Task brief: Find the line containing "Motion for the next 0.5" in the entries below. Restate it and each line after it, word for word, up to and including the line containing "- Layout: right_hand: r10".
Data supplied Start Marker
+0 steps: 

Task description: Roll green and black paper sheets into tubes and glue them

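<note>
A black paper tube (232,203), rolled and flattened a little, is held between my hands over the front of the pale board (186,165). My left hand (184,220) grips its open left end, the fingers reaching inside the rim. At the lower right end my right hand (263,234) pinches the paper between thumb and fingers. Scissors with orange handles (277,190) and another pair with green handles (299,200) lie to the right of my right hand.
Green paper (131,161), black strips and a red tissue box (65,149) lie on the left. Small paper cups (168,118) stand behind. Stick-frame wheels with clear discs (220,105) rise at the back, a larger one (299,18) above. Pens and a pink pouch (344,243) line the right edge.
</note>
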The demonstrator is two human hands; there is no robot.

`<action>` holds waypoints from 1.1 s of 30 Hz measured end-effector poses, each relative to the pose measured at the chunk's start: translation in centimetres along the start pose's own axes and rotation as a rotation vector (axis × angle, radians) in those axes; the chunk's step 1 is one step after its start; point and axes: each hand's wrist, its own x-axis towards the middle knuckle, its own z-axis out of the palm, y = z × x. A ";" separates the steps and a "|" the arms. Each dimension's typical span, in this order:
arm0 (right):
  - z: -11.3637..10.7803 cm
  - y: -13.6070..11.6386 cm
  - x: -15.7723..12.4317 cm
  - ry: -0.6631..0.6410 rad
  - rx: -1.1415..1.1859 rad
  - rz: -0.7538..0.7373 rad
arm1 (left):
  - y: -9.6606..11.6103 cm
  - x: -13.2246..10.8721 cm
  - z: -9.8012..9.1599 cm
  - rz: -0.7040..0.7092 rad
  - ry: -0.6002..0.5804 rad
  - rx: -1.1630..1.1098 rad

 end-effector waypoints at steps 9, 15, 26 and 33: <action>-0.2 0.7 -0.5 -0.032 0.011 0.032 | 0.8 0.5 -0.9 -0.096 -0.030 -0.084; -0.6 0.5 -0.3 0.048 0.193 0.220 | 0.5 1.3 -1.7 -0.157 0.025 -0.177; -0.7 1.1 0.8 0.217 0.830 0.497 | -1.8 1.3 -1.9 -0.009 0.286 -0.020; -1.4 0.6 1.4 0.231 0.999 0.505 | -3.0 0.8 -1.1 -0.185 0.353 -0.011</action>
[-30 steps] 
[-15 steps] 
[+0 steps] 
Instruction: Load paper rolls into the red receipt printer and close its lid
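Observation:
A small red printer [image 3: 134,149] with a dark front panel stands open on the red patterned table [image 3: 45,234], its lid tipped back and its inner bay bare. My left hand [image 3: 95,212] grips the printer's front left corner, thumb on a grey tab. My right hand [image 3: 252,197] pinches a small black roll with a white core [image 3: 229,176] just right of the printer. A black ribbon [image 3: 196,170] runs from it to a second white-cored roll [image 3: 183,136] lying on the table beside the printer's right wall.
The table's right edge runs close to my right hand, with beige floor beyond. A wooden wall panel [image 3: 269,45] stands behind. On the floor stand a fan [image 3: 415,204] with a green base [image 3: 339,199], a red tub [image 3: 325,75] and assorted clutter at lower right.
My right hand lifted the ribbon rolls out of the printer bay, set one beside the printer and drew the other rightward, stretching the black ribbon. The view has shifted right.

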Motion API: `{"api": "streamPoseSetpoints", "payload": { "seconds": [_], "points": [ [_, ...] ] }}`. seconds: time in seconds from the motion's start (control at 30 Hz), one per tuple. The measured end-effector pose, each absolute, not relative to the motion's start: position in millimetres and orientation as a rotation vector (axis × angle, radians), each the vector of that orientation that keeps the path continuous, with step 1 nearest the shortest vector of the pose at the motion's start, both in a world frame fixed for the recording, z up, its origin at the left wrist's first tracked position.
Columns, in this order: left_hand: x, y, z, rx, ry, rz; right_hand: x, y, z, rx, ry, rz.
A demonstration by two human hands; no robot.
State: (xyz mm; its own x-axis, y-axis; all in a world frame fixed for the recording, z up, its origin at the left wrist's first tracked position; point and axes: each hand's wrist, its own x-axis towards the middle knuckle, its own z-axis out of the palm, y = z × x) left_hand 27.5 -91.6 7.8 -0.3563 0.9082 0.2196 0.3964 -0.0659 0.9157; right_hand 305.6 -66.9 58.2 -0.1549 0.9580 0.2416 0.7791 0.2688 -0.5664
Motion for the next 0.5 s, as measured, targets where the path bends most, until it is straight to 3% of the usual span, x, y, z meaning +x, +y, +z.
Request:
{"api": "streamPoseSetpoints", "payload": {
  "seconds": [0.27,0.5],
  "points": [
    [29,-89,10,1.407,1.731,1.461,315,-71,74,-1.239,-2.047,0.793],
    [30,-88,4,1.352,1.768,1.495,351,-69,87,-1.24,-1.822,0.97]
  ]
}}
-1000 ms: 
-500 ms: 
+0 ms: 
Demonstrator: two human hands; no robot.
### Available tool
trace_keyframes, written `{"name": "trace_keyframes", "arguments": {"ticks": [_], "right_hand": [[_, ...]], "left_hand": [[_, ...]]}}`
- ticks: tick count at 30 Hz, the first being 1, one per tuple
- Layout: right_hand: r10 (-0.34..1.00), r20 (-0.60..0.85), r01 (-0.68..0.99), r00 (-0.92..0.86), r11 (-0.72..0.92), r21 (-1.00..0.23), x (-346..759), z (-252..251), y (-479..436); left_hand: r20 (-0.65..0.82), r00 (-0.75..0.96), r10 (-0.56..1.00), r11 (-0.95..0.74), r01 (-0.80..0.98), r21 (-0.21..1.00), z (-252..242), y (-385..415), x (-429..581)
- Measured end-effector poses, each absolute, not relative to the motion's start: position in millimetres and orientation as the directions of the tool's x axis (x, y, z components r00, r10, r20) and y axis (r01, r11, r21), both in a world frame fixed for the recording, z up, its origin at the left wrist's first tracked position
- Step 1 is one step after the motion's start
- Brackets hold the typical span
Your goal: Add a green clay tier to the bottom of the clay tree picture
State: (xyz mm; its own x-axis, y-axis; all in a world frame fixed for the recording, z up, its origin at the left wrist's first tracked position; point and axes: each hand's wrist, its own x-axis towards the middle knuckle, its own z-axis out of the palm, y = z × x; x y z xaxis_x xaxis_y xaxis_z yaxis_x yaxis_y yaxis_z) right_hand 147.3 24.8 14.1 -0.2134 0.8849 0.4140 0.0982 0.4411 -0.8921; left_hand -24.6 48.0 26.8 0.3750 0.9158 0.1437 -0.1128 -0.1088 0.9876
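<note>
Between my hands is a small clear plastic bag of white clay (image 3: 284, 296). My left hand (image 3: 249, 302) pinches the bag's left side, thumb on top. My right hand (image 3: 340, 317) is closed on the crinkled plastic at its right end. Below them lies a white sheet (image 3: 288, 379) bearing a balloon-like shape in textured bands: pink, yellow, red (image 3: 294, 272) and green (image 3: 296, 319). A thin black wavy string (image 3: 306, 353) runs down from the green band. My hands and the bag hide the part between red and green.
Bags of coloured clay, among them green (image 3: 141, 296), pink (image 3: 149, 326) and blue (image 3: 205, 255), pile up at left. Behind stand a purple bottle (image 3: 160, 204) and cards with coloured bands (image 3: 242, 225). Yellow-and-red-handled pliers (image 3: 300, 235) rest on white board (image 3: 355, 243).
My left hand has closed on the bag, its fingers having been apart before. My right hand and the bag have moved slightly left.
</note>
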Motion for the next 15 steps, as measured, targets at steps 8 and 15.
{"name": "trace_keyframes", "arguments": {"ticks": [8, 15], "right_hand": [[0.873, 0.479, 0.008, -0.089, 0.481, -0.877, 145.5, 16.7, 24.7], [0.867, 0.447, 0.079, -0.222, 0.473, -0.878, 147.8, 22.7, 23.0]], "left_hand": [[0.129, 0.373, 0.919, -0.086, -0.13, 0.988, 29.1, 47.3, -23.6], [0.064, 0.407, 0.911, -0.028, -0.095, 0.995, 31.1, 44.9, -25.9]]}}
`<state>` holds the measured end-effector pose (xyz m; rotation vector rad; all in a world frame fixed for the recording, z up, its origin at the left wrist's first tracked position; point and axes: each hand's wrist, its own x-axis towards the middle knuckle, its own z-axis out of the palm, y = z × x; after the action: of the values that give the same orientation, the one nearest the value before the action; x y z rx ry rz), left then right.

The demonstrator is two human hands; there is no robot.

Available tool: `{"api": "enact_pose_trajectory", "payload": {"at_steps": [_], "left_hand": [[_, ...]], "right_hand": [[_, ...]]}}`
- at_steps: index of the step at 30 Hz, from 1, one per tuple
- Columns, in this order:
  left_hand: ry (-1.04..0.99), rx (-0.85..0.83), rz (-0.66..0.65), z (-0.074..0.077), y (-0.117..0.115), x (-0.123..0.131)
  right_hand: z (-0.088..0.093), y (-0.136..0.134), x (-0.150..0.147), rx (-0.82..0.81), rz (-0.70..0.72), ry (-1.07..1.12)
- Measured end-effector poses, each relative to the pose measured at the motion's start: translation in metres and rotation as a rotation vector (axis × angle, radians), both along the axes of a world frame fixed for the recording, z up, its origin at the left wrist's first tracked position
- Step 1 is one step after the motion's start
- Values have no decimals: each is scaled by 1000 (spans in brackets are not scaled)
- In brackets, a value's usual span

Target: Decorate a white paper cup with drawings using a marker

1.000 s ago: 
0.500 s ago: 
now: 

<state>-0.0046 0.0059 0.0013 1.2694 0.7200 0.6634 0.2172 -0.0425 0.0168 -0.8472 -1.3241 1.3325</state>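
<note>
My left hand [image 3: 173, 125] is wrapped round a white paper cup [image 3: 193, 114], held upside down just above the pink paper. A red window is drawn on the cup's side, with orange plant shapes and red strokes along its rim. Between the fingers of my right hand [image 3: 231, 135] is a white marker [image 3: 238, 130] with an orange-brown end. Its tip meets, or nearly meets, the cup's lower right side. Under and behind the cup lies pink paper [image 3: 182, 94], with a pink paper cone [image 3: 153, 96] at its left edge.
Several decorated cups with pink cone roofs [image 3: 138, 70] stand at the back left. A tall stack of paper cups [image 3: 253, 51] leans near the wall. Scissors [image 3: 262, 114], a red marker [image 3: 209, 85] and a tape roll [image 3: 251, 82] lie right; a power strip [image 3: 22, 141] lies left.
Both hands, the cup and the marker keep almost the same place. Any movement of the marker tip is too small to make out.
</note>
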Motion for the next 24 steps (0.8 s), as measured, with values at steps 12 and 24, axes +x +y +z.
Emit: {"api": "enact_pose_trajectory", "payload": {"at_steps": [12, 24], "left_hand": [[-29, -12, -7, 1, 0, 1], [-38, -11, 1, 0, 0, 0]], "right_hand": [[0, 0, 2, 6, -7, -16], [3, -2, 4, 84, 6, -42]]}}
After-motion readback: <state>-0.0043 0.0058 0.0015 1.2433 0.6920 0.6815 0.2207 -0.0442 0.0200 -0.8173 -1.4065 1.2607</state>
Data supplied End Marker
Reply:
Motion for the next 0.5 s, as measured, targets where the path bends most, until it is straight to 3% of the usual span, x, y, z meaning +x, +y, +z.
Request:
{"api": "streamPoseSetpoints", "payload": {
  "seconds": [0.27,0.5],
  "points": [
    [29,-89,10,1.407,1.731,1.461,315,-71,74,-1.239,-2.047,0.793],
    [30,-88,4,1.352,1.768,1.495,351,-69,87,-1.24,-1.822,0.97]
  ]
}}
-1000 ms: 
-500 ms: 
+0 ms: 
Demonstrator: two human hands; no robot.
### Available tool
trace_keyframes, written `{"name": "trace_keyframes", "arguments": {"ticks": [_], "right_hand": [[_, ...]], "left_hand": [[_, ...]]}}`
- ticks: tick count at 30 Hz, the first being 1, one per tuple
- Layout: right_hand: r10 (-0.34..1.00), r20 (-0.60..0.85), r01 (-0.68..0.99), r00 (-0.92..0.86), r11 (-0.72..0.92), r21 (-1.00..0.23), x (-346..759), z (-252..251), y (-479..436); left_hand: r20 (-0.65..0.82), r00 (-0.75..0.96), r10 (-0.56..1.00), r11 (-0.95..0.74), r01 (-0.80..0.98), r21 (-0.21..1.00), z (-252..242), y (-385..415), x (-429..581)

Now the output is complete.